So what you're left with are everyday attributes, like the bolt's thread pitch, the size of the wrench that fits it, and the torque standard that must be applied to it when it is tightened. These are things that can be modelled inside a computer, and the computer can actually make predictions about what is likely to happen when you turn that wrench, based on those attributes.

Notice I haven't said anything about metallurgy, chemistry (the rusting of the bolt), or the physical fitness of the person turning the bolt. Neither you, nor the computer, need to be all-seeing in order to impart useful information from computing. Quite the opposite, in fact; we always rely on partial information when we are modelling anything, especially in a computer.

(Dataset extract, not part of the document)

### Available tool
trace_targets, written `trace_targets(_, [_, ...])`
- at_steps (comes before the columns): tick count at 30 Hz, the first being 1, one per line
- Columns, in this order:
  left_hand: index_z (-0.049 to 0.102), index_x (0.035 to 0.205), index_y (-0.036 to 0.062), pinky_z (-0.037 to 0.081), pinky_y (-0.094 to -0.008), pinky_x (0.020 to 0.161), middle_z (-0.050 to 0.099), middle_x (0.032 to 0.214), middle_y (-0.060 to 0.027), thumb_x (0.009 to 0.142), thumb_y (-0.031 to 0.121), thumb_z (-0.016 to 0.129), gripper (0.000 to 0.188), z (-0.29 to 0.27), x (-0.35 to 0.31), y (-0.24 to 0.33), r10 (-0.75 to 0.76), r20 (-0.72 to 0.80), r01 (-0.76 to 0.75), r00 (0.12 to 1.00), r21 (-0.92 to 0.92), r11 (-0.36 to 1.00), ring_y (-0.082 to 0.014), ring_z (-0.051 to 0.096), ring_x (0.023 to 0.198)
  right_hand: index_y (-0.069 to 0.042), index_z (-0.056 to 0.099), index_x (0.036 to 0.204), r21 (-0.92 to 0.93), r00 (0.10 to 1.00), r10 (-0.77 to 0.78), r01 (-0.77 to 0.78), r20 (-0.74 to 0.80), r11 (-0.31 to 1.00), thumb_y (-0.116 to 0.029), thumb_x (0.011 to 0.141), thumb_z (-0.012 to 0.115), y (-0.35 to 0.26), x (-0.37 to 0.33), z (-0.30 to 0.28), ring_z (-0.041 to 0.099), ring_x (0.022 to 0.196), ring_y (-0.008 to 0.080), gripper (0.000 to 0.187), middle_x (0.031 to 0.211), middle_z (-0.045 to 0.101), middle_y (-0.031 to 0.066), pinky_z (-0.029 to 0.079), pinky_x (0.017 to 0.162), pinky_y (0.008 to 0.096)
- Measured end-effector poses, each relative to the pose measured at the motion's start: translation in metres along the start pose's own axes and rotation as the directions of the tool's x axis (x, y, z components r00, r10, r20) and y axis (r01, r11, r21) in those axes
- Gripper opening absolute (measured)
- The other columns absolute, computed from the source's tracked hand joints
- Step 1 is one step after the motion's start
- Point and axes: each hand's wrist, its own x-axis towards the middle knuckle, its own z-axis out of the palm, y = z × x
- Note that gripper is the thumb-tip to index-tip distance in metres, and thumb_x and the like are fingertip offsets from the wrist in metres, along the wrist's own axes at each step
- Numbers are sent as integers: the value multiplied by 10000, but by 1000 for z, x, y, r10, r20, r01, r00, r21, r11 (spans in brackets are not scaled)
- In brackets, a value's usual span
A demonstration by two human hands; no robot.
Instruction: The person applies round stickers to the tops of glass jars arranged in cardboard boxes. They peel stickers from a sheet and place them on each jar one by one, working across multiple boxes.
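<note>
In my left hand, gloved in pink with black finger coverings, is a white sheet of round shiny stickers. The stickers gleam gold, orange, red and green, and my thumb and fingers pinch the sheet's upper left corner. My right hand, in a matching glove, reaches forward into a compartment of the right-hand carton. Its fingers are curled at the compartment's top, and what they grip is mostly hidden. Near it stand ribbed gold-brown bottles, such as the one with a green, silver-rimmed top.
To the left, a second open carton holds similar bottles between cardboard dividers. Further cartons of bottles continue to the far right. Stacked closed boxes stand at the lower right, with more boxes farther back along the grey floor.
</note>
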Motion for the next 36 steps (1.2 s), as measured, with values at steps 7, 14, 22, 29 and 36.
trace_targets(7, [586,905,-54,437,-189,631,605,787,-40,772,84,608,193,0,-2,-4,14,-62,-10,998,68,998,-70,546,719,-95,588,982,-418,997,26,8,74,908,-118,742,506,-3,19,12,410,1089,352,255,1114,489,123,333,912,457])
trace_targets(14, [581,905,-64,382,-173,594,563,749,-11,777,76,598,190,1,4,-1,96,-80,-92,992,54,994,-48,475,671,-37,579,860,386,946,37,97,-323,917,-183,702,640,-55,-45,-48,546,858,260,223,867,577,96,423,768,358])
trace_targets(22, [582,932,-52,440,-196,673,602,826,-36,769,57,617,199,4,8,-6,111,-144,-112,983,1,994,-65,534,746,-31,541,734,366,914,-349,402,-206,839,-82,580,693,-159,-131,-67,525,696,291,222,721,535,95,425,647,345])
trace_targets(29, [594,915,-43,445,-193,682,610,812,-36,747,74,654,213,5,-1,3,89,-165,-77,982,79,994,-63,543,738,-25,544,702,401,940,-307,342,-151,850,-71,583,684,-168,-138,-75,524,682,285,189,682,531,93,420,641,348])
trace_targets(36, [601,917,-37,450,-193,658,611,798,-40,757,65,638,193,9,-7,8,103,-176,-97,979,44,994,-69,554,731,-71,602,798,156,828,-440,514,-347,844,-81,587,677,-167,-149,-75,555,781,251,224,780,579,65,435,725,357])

Does the computer always model real-world actions or consequences? No, of course not. Many abstractions in a computer are there for the sake of the computer itself. And many of those abstractions are, well, abstract. We have collections because many things can be modelled as a collection of entities (the "entity" being essentially a "noun"), including the controls on a User Interface. Those entities can be anything, including cars, but they can also be collections of numbers in a neural net, where you're actually taking some relationship in the real world, breaking it down into bits, and modelling the continuous relationship between input and output. That's pretty far afield from, say, a baseball that you're simply holding in your hand.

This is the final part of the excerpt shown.